Wild West Not So Wild In Town Built For Westerns
By Aline Mosby
UP Hollywood Corespondent
PIONEERTOWN, Calif. (U.P.) The Wild West not being so wild anymore, a Western movie company is turning this desert village into a permanent cowtown.
This Hollywood version of the good, old days started out to be a resort for Western movie stars with millyuns. Even the stores of the tiny one-street town were built in an old-fashioned Western-style to make oatburner heroes feel right at home.
Then the picture company discovered the place, wasted, and made it one supercolossal movie set.
Pioneertown’s great white father is producer Philip Kranse, who moved his company here for keeps to make “Cisco Kid” thriller. Now you can’t tell where real life ends and the reel life begins.
Chow at Stallion
The entrance to the village as a sign “Pioneertown Is This-A-Way.” Next sign: “Horseless carriages Aint Aloud on Mane St.” Even producer Kranse discreetly parks his Cadillac off the dirt street.
Kranse & Co, get chow at the Golden Stallion, which serves such unWestern dishes as Eastern oysters at prices that would shock Mike Romanoff. This eatery also has 50 cent slot machines and “Wild West” tunes like for Dorthy Lamour’s “One Rose” on the jukebox.
Down the street are “Trigger Bill’s Shooting Gallery,” “Pioneertown Gazette,” “Likker Barn,” etc. The “Red Dog Saloon” has swinging doors supplemented by the ordinary variety, and a beat-up unplayable piano for atmosphere.
Used and sets
These places will be used as movie sets, and in between are propped real false-front sets imported from Hollywood. The town’s 300 pre-Hollywood residents will get in the act, too. The barber who runs the “Klip ‘N Kurl” place will play barber for “Cisco Kid.” The town electrician will work kleig lights; the Red Dog bartender will act movie bartender.

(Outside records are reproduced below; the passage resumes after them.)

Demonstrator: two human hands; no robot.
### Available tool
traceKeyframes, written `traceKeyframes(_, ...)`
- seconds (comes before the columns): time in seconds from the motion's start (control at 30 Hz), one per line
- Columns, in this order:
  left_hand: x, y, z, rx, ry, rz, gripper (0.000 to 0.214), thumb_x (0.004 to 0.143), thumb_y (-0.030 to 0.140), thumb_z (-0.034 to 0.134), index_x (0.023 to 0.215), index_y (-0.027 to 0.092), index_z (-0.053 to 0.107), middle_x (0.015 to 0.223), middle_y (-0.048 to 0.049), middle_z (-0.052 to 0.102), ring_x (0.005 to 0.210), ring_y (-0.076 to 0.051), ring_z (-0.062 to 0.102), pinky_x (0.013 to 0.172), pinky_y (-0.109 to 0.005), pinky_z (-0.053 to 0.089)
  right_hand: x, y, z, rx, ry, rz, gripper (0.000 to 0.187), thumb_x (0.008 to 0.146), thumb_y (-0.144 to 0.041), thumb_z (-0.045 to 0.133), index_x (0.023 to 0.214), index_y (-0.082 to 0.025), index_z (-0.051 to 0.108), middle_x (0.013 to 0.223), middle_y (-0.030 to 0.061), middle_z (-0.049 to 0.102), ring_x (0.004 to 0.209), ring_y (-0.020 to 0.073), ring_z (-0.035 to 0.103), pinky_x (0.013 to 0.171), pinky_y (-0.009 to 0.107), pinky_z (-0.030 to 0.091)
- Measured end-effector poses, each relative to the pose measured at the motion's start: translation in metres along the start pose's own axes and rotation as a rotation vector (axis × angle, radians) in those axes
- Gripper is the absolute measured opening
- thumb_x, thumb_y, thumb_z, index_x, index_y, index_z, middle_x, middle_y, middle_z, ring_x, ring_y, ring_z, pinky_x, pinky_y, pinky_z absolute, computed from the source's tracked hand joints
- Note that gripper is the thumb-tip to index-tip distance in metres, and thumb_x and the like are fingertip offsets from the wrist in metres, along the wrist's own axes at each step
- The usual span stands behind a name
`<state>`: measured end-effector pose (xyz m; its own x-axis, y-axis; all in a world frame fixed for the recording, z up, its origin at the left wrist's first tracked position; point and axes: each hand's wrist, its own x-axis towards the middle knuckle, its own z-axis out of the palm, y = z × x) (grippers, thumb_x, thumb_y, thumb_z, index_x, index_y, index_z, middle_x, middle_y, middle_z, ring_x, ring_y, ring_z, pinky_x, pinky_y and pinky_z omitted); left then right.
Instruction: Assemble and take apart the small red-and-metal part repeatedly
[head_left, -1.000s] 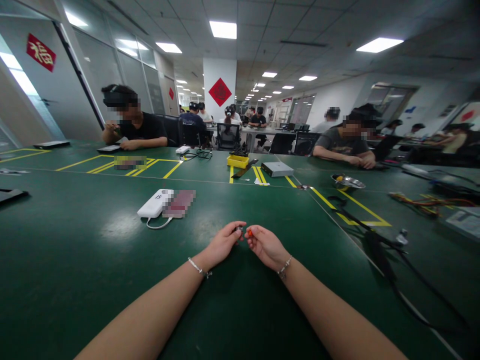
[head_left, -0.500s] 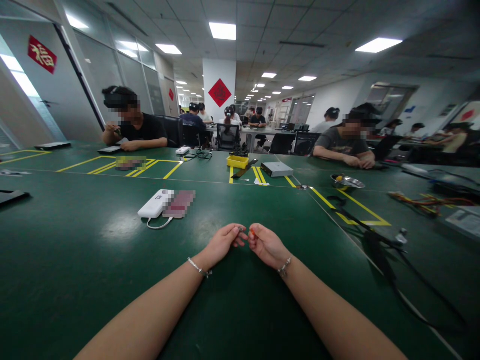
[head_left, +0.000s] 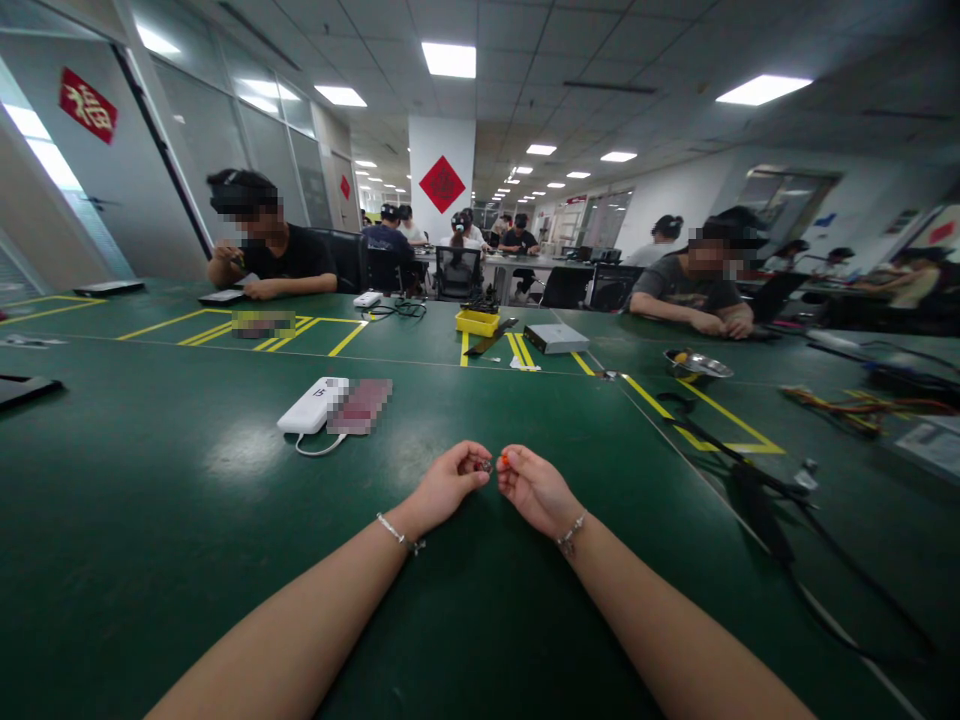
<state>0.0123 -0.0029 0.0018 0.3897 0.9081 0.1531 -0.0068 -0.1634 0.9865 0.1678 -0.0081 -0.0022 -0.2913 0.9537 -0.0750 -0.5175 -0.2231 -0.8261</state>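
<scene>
Just above the green table (head_left: pixel 420 620), my two hands face each other, fingertips a little apart. My left hand (head_left: pixel 452 478) is closed, with a small greyish metallic piece (head_left: pixel 486 465) between thumb and fingers; its kind is too small to make out. In my right hand (head_left: pixel 536 487), thumb and index finger pinch a small orange piece (head_left: pixel 505 460), mostly hidden by the fingertips. Its other fingers are curled in. A bracelet circles each wrist.
A white power bank (head_left: pixel 313 405) lies cabled to a phone (head_left: pixel 360 407) on the left. Farther back are a yellow tray (head_left: pixel 477 322), a grey box (head_left: pixel 556 338) and a metal bowl (head_left: pixel 697 365). A black strap (head_left: pixel 757 510) lies right. Other people sit across the table.
My left hand's fingers have turned and curled around the metallic piece, and its thumb has dropped lower. My right hand keeps nearly the same pinch on the orange piece.
</scene>
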Motion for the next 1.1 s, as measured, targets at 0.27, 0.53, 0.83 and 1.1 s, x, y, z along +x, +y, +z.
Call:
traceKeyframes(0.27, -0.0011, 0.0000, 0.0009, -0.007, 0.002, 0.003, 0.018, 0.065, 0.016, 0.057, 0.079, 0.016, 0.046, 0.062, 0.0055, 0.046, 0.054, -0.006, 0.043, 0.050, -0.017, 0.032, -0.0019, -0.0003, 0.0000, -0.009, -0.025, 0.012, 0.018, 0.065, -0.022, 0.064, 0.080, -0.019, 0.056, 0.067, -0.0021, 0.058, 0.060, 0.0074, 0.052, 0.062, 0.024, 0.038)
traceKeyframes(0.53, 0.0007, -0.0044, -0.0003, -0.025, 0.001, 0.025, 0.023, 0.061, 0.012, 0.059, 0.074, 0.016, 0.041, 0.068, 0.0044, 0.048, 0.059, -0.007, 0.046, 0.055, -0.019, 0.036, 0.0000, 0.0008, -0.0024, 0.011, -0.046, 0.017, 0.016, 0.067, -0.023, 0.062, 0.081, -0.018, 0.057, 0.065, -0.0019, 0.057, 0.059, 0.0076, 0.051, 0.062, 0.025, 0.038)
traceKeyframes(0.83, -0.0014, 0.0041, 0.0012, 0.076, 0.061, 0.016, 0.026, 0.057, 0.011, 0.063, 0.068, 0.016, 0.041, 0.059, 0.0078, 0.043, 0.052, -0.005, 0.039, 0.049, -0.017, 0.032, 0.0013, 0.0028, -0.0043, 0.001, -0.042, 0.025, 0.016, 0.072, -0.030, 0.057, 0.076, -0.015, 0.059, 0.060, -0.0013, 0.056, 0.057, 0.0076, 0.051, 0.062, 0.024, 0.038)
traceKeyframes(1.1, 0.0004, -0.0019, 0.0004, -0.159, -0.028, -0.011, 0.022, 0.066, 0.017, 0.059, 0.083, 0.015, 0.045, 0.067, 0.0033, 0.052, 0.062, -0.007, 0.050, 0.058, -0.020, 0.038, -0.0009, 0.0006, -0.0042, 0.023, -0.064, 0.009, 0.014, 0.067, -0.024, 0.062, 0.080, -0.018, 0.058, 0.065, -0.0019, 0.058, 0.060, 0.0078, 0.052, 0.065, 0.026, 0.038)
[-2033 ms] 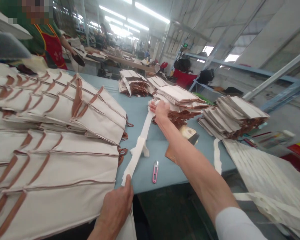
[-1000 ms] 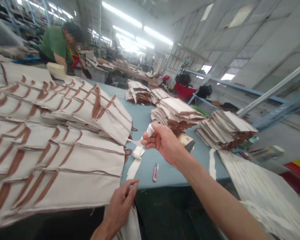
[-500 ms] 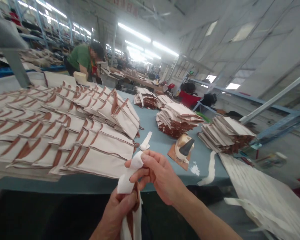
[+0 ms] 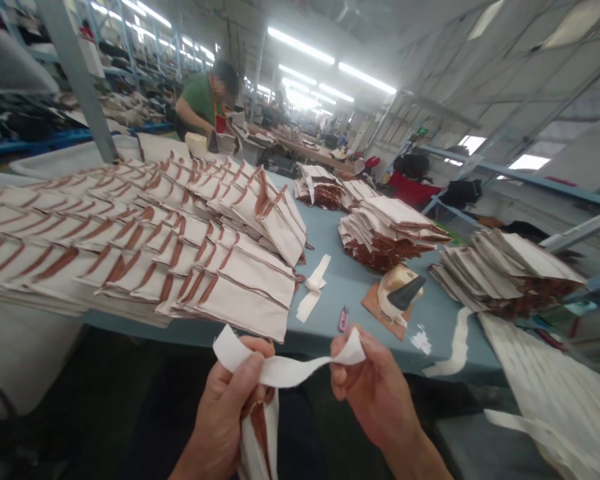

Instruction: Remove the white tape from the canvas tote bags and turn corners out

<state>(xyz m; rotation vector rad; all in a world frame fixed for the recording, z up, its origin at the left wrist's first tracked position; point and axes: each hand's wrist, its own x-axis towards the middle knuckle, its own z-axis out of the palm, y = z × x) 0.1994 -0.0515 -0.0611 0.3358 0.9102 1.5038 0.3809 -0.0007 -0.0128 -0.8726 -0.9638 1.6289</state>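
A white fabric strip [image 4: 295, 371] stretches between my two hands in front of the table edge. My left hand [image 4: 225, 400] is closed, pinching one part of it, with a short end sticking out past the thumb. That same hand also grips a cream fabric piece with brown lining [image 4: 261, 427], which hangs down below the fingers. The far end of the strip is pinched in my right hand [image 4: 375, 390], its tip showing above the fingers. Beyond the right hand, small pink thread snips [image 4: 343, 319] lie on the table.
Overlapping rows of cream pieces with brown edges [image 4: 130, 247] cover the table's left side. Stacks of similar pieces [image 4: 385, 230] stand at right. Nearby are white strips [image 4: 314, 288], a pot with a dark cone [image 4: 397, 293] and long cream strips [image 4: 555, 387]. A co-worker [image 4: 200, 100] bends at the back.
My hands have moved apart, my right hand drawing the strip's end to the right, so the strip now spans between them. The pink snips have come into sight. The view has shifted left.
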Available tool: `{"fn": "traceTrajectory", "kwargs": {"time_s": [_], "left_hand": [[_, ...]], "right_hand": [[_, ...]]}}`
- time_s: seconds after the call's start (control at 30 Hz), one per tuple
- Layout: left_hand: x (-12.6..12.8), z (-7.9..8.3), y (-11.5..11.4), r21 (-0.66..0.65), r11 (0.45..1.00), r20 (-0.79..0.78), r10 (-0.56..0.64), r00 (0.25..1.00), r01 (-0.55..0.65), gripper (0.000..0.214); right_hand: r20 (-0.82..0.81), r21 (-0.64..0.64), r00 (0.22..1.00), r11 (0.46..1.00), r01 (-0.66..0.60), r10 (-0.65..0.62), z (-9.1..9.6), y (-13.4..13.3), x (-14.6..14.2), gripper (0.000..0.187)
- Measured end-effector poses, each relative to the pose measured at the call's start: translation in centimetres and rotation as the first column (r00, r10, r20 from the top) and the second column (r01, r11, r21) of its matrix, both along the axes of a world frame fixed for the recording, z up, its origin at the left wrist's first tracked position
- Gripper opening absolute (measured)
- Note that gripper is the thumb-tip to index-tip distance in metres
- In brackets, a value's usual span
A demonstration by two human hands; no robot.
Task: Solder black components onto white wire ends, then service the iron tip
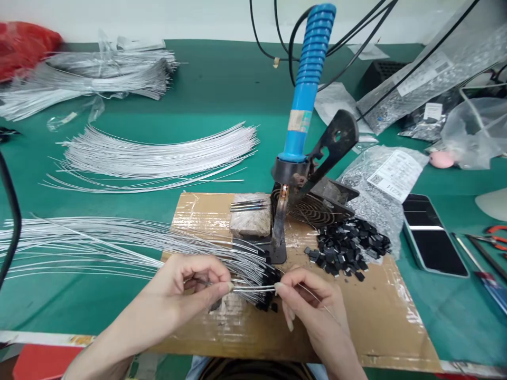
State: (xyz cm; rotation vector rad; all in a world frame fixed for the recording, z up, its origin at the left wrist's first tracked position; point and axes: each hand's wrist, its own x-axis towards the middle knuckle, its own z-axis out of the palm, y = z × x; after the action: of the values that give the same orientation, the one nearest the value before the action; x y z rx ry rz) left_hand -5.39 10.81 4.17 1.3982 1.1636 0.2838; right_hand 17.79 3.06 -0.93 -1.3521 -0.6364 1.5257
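Between my two hands a short stretch of thin white wires is held level. My left hand pinches the wires with thumb and forefinger. On the other side my right hand pinches them too, and a thin strand runs back over its fingers. Just behind lies a fanned bundle of wires, their right ends fitted with small black connectors. A blue-handled soldering iron stands in a black stand, tip down, behind my hands. Loose black connectors are heaped to the right.
A cardboard sheet covers the green mat under my hands. A block carries thin wire pieces. Farther back lie a wire pile and tied bundles. A phone, pliers and plastic bags are at right.
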Motion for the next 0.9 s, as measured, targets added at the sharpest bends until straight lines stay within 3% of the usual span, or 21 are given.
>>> {"fn": "traceTrajectory", "kwargs": {"time_s": [0.13,0.3,0.43,0.53,0.7,0.8,0.9], "left_hand": [[0.0,-0.1,-0.7,-0.013,1.0,-0.041,-0.019,0.999,0.018,0.035],[1.6,-0.3,-2.7,0.201,0.97,-0.254,-0.086,0.963,0.139,0.021],[4.1,-0.4,-3.5,0.276,0.943,-0.207,-0.128,0.97,0.184,0.018],[5.3,-0.9,-3.4,0.228,0.963,-0.163,-0.108,0.981,0.143,0.024],[5.2,-2.5,-3.5,0.082,0.996,-0.019,0.022,1.0,-0.02,0.032],[4.9,-3.0,-3.6,0.007,0.997,0.002,0.076,0.997,-0.076,0.036],[4.8,-2.9,-3.4,-0.031,0.993,0.009,0.116,0.993,-0.116,0.035]], "right_hand": [[0.055,0.074,0.998,0.997,-0.018,0.014,0.1,-0.2,0.3,0.037],[0.22,0.205,0.975,0.975,-0.081,0.035,-0.2,-0.7,0.6,0.034],[0.325,0.25,0.945,0.962,-0.112,0.026,-0.4,-1.0,0.5,0.033],[0.381,0.293,0.924,0.952,-0.093,-0.027,-0.3,-1.0,0.2,0.031],[0.38,0.275,0.918,0.962,0.0,-0.109,-0.4,-0.7,0.0,0.031],[0.313,0.238,0.931,0.965,0.115,-0.188,-0.8,-0.7,0.3,0.035],[0.159,0.244,0.965,0.956,0.166,-0.208,-1.2,-0.9,0.5,0.052]]}}
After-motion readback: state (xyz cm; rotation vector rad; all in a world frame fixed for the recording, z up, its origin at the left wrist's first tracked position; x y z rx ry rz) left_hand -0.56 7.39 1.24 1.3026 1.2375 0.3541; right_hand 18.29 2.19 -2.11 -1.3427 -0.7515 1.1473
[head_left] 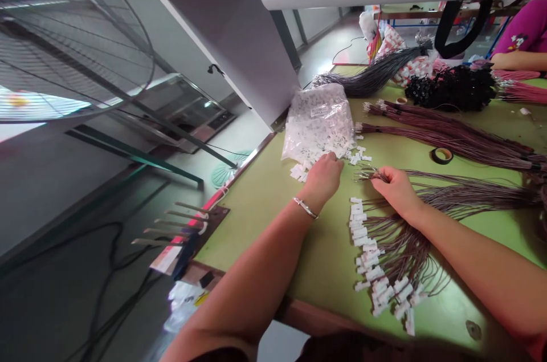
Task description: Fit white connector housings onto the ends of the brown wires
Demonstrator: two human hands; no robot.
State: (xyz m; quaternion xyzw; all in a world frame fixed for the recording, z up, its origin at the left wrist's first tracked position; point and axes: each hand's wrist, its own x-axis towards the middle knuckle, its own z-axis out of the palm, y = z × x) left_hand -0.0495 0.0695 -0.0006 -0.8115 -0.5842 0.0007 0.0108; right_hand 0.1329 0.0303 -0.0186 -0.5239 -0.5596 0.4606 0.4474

I’ll import just stars like Duncan Renaldo and Leo Carrillo, explains Producer Kranse, Who rules his Wild West domain in cigar, bow-tie and finally tailored frontier pants. “Most will settle down here, so I won’t have to pay their expenses for commuting 125 miles from Hollywood.”
He’s making a home himself, he added, out of a building Marked “Nell’s Ice Cream Palace.”<
In Hollywood he’d pay an extra $40 a day when his company was on location. Here he hires local citizens for the standard $15.50. Pioneertown doesn’t have smog or airplanes to louse up scenes, either. And Kranse built a sound stage for indoor shots.
“I’ll make this the Hollywood of Western,” he says “Genuine Wild West town.”